I just got home about half an hour ago from watching the movie. I’ve no doubt I’ll watch it several more times when the opportunity arises, one of those movies that hits you at just the right time. Even though it’s not a technically perfect film, I realize that it does so many things well that you let it live inside its flaws. After all, that is kind of the point of the book/film anyway. We cannot allow ourselves to live in the messes we make of ourselves, but in many ways, as human beings, we’re here for one another to help overcome those moments. Knowing those people exist in my life is comforting. Knowing there are still holes there, still open positions in those roles, is a little scary.
Where’s my Sam?
As for the movie itself, the heart of it is certainly in the performances. Logan Lerman captures Charlies just as he should be: he’s a loner, but only because he feels like he’s too odd for anyone to really like him. There’s also a sense, and Lerman nails this part, that Charlie feels like a cancer and responsible for the deaths of those who he’s been close to. The layers of the character are a tribute to Chbosky’s original story, but Lerman puts himself out there and allows Charlie to be vulnerable and honest, while still guarded and hiding from something that fleshes itself out as the film progresses. That both binary positions work so well says a lot about the actor’s performance.
Ezra Miller’s Patrick is sometimes a little over the top, but his more poignant moments near the film’s end really allow that to be a minor quibble. He, like the Charlie, wants to be loved for who he is, even if that means keeping secrets he’d rather tell, something Patrick and Charlie share.

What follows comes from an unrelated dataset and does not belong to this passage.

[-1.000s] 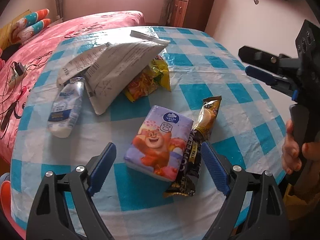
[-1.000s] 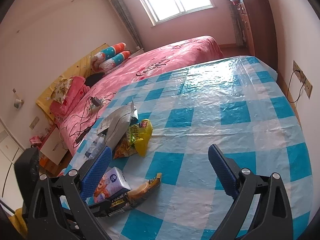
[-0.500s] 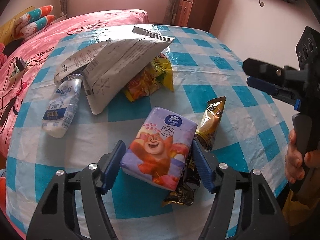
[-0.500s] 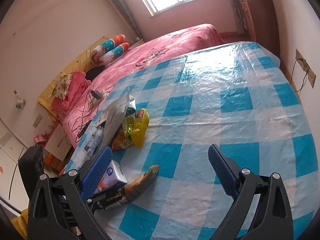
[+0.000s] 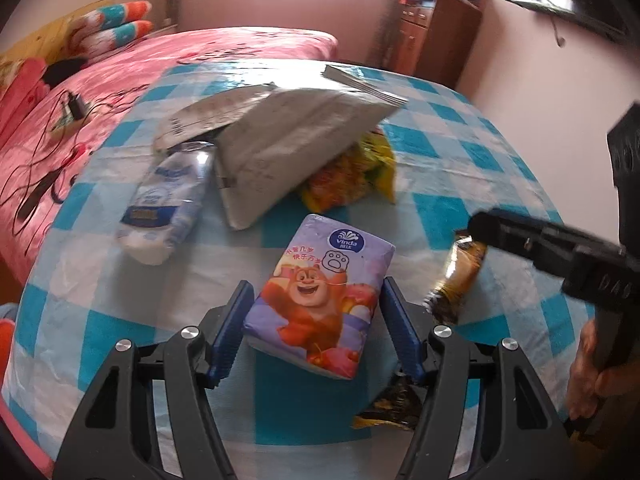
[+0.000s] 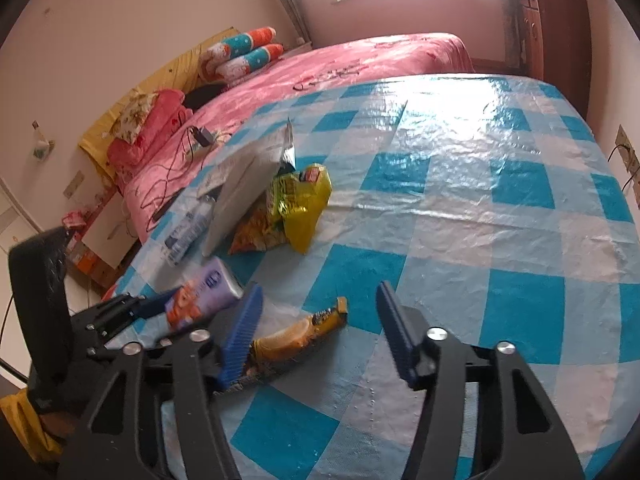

Emma Watson, who I always felt was the most talented of the three Harry Potter children, really shines here, as well. Sam and Charlie are a lot alike, in spite the age difference, and their connection really feels genuine from the first moment she appears on screen. There is a quiet elegance about her, too, and a vulnerability never allowed to Hermione, but one that I hope to see a lot more of from the actress as the year’s go on.
The rest of the cast is excellent as well, especially Paul Rudd in the small but important role of Mr. Anderson, Charlie’s English teacher. This is a role that really works for Rudd, who we often see in goofier fare than this, but there is a truth to his performance that works so well and you really get the feeling that this is someone Charlie can trust. I felt as safe with him as Charlie does.
Aside from the acting, the film really nailed the tone of Chbosky’s novel. One of the difficulties that I often heard about regarding filming the book was taking the journal style of it and putting the events on screen rather than being told all the time what is happening. While a good bit of Charlie’s narration still exists, the major events of the film play out on screen, and we get a script that hits all the moments exactly right. When it is funny it is very much so, but when the film requires a serious turn, it handles that adeptly, too. For a director who hasn’t made a movie since 1995, Chbosky’s handling of the film is not overbearing, but allows the power of the story and words to really tell the story.
And that, above all, is what makes this film so good. It could easily have slipped into a high school movie cliche, but it is stronger than that. I’m 28 and I appreciate the value of the friendships shown here. We all need these types of relationships to help us get through life. To help us get the love we actually deserve, rather than just the love we think we do. To help us become infinite.